§ **WORK ITEM**
This exercise calls for the listing to be set down exactly.

§ **DATA LISTING**

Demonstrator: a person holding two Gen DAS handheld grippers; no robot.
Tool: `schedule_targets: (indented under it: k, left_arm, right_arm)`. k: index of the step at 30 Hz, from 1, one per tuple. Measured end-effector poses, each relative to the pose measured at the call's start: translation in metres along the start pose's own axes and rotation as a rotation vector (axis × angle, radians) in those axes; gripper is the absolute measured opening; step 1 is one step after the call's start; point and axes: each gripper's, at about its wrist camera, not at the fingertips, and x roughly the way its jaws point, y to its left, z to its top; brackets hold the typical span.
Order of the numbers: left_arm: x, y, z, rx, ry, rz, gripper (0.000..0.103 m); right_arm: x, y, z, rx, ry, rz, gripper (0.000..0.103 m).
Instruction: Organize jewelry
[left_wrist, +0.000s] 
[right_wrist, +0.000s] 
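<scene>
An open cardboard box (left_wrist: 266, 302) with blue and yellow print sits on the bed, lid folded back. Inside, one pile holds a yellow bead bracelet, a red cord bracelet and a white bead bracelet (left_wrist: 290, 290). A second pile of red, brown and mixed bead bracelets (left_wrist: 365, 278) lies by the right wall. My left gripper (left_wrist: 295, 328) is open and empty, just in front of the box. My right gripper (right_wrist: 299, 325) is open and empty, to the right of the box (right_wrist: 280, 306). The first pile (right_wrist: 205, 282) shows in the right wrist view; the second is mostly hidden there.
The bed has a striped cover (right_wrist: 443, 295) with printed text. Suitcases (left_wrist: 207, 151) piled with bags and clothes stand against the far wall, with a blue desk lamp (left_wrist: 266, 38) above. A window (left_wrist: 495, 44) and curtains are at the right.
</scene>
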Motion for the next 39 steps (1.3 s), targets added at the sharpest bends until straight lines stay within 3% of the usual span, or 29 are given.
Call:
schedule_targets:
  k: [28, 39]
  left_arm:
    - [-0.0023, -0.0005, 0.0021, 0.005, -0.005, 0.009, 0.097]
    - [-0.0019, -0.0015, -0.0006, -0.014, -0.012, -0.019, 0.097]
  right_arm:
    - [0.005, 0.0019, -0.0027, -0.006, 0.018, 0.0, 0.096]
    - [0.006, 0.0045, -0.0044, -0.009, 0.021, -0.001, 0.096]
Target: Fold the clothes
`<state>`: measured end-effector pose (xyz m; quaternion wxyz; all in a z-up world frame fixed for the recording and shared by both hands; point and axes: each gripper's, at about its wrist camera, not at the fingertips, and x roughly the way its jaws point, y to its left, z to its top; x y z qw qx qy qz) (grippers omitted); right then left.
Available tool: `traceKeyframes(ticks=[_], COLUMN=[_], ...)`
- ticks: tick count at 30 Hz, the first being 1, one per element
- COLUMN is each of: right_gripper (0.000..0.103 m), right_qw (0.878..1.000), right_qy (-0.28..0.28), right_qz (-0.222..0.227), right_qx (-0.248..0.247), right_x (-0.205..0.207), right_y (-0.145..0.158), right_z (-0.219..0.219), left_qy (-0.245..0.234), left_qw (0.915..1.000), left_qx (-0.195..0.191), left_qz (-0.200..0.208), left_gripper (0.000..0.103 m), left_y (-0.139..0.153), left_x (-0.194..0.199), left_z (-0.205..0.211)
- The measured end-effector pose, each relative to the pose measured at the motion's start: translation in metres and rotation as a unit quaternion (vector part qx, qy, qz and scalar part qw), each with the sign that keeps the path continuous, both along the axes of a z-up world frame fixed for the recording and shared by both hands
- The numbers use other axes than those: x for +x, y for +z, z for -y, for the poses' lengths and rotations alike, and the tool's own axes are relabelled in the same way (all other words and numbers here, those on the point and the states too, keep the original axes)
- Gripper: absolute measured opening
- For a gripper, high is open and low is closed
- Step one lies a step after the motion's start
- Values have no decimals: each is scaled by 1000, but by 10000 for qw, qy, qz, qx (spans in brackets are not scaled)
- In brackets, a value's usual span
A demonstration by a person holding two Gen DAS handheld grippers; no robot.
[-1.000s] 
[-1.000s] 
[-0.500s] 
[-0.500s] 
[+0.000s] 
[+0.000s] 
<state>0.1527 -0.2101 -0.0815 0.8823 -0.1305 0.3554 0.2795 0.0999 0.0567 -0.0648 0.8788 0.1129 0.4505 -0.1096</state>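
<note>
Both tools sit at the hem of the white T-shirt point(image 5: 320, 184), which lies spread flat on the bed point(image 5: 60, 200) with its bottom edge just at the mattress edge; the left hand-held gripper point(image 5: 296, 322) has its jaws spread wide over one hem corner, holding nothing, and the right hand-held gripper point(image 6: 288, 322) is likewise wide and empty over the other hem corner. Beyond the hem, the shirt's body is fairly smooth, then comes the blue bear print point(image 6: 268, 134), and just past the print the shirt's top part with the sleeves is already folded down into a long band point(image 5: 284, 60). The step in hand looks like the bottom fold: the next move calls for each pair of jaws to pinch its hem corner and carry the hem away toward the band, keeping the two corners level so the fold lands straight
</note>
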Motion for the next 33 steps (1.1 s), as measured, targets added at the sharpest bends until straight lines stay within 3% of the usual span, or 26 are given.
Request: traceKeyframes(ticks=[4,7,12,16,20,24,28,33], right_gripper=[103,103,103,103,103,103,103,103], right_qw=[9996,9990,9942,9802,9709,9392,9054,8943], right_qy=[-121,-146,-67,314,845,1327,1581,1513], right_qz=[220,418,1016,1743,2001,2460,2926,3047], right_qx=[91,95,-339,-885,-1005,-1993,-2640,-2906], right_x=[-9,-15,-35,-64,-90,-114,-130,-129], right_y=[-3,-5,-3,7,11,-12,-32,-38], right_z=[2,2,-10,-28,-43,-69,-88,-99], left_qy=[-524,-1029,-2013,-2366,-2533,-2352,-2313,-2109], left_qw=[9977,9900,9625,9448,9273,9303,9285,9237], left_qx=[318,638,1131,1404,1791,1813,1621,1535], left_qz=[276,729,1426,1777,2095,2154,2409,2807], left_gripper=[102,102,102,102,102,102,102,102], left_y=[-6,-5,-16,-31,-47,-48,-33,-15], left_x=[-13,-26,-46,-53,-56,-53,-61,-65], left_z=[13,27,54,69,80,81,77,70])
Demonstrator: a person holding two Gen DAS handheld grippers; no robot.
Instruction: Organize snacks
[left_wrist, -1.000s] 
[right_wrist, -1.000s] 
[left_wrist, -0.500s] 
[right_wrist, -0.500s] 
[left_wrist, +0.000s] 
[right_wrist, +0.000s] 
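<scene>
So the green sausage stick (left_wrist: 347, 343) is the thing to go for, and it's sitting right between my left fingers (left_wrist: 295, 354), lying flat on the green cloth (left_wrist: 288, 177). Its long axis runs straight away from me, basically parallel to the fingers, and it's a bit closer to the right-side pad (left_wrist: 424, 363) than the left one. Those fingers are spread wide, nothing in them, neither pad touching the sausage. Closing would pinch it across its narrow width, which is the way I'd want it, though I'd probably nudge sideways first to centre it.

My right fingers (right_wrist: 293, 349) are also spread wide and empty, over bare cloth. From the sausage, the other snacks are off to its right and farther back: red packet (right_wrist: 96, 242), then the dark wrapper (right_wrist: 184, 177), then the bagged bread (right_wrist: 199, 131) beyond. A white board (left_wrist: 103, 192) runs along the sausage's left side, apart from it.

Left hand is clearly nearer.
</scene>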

§ **ANSWER TO THIS PROBLEM**
Demonstrator: a person holding two Gen DAS handheld grippers; no robot.
Tool: `schedule_targets: (indented under it: k, left_arm, right_arm)`. k: index of the step at 30 Hz, from 1, one per tuple. Measured end-effector poses, each relative to the pose measured at the call's start: translation in metres along the start pose's own axes and rotation as a rotation vector (axis × angle, radians) in those axes; gripper is the absolute measured opening; step 1 is one step after the call's start; point and axes: each gripper's, at about its wrist camera, not at the fingertips, and x roughly the way its jaws point, y to its left, z to its top; brackets hold the typical span.
Order of the numbers: left_arm: x, y, z, rx, ry, rz, gripper (0.000..0.103 m); right_arm: x, y, z, rx, ry, rz, gripper (0.000..0.103 m).
Instruction: Organize jewelry
[left_wrist, +0.000s] 
[right_wrist, +0.000s] 
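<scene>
An open cardboard box (left_wrist: 266, 302) with blue and yellow print sits on the bed, lid folded back. Inside, one pile holds a yellow bead bracelet, a red cord bracelet and a white bead bracelet (left_wrist: 290, 290). A second pile of red, brown and mixed bead bracelets (left_wrist: 365, 278) lies by the right wall. My left gripper (left_wrist: 295, 328) is open and empty, just in front of the box. My right gripper (right_wrist: 299, 325) is open and empty, to the right of the box (right_wrist: 280, 306). The first pile (right_wrist: 205, 282) shows in the right wrist view; the second is mostly hidden there.
The bed has a striped cover (right_wrist: 443, 295) with printed text. Suitcases (left_wrist: 207, 151) piled with bags and clothes stand against the far wall, with a blue desk lamp (left_wrist: 266, 38) above. A window (left_wrist: 495, 44) and curtains are at the right.
</scene>
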Motion for the next 39 steps (1.3 s), targets added at the sharpest bends until straight lines stay within 3% of the usual span, or 29 are given.
Call:
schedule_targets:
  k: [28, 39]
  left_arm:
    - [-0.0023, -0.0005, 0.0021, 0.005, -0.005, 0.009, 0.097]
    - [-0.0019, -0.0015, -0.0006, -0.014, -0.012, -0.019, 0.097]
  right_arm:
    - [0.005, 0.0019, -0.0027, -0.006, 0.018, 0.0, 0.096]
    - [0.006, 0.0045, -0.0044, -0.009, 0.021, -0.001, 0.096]
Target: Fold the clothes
`<state>`: measured end-effector pose (xyz m; quaternion wxyz; all in a z-up world frame fixed for the recording and shared by both hands; point and axes: each gripper's, at about its wrist camera, not at the fingertips, and x roughly the way its jaws point, y to its left, z to its top; x y z qw qx qy qz) (grippers omitted); right then left.
Available tool: `traceKeyframes(ticks=[_], COLUMN=[_], ...)`
- ticks: tick count at 30 Hz, the first being 1, one per element
- COLUMN is each of: right_gripper (0.000..0.103 m), right_qw (0.878..1.000), right_qy (-0.28..0.28), right_qz (-0.222..0.227), right_qx (-0.248..0.247), right_x (-0.205..0.207), right_y (-0.145..0.158), right_z (-0.219..0.219), left_qy (-0.245..0.234), left_qw (0.915..1.000), left_qx (-0.195..0.191), left_qz (-0.200..0.208), left_gripper (0.000..0.103 m), left_y (-0.139..0.153), left_x (-0.194..0.199), left_z (-0.205..0.211)
- The measured end-effector pose, each relative to the pose measured at the motion's start: translation in metres and rotation as a unit quaternion (vector part qx, qy, qz and scalar part qw), each with the sign that keeps the path continuous, both along the axes of a z-up world frame fixed for the recording and shared by both hands
- The numbers use other axes than those: x for +x, y for +z, z for -y, for the poses' lengths and rotations alike, and the tool's own axes are relabelled in the same way (all other words and numbers here, those on the point and the states too, keep the original axes)
- Gripper: absolute measured opening
- For a gripper, high is open and low is closed
- Step one lies a step after the motion's start
- Values have no decimals: each is scaled by 1000, but by 10000 for qw, qy, qz, qx (spans in brackets are not scaled)
- In brackets, a value's usual span
A demonstration by a person holding two Gen DAS handheld grippers; no robot.
[-1.000s] 
[-1.000s] 
[-0.500s] 
[-0.500s] 
[+0.000s] 
[+0.000s] 
<state>0.1527 -0.2101 -0.0815 0.8823 -0.1305 0.3554 0.2795 0.0999 0.0567 -0.0648 0.8788 0.1129 0.4505 -0.1096</state>
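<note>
Both tools sit at the hem of the white T-shirt point(image 5: 320, 184), which lies spread flat on the bed point(image 5: 60, 200) with its bottom edge just at the mattress edge; the left hand-held gripper point(image 5: 296, 322) has its jaws spread wide over one hem corner, holding nothing, and the right hand-held gripper point(image 6: 288, 322) is likewise wide and empty over the other hem corner. Beyond the hem, the shirt's body is fairly smooth, then comes the blue bear print point(image 6: 268, 134), and just past the print the shirt's top part with the sleeves is already folded down into a long band point(image 5: 284, 60). The step in hand looks like the bottom fold: the next move calls for each pair of jaws to pinch its hem corner and carry the hem away toward the band, keeping the two corners level so the fold lands straight
</note>
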Motion for the next 33 steps (1.1 s), as measured, targets added at the sharpest bends until straight lines stay within 3% of the usual span, or 26 are given.
Request: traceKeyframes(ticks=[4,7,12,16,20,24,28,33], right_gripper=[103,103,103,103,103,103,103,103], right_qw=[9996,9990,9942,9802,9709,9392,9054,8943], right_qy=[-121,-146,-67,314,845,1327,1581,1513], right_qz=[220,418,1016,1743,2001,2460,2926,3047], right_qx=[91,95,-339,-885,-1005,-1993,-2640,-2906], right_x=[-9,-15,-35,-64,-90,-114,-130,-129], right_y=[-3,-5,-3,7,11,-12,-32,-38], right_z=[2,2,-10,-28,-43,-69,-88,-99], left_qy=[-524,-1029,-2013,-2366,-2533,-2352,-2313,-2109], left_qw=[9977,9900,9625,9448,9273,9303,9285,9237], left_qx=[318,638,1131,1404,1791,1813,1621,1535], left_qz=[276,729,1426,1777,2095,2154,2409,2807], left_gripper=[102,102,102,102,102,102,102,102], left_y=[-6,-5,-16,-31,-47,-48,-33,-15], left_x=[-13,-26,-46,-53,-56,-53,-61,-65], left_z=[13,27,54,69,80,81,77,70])
Demonstrator: a person holding two Gen DAS handheld grippers; no robot.
Instruction: Organize snacks
[left_wrist, -1.000s] 
[right_wrist, -1.000s] 
[left_wrist, -0.500s] 
[right_wrist, -0.500s] 
[left_wrist, +0.000s] 
[right_wrist, +0.000s] 
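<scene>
So the green sausage stick (left_wrist: 347, 343) is the thing to go for, and it's sitting right between my left fingers (left_wrist: 295, 354), lying flat on the green cloth (left_wrist: 288, 177). Its long axis runs straight away from me, basically parallel to the fingers, and it's a bit closer to the right-side pad (left_wrist: 424, 363) than the left one. Those fingers are spread wide, nothing in them, neither pad touching the sausage. Closing would pinch it across its narrow width, which is the way I'd want it, though I'd probably nudge sideways first to centre it.

My right fingers (right_wrist: 293, 349) are also spread wide and empty, over bare cloth. From the sausage, the other snacks are off to its right and farther back: red packet (right_wrist: 96, 242), then the dark wrapper (right_wrist: 184, 177), then the bagged bread (right_wrist: 199, 131) beyond. A white board (left_wrist: 103, 192) runs along the sausage's left side, apart from it.

Left hand is clearly nearer.
</scene>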

The exercise requires nothing more than what has been given.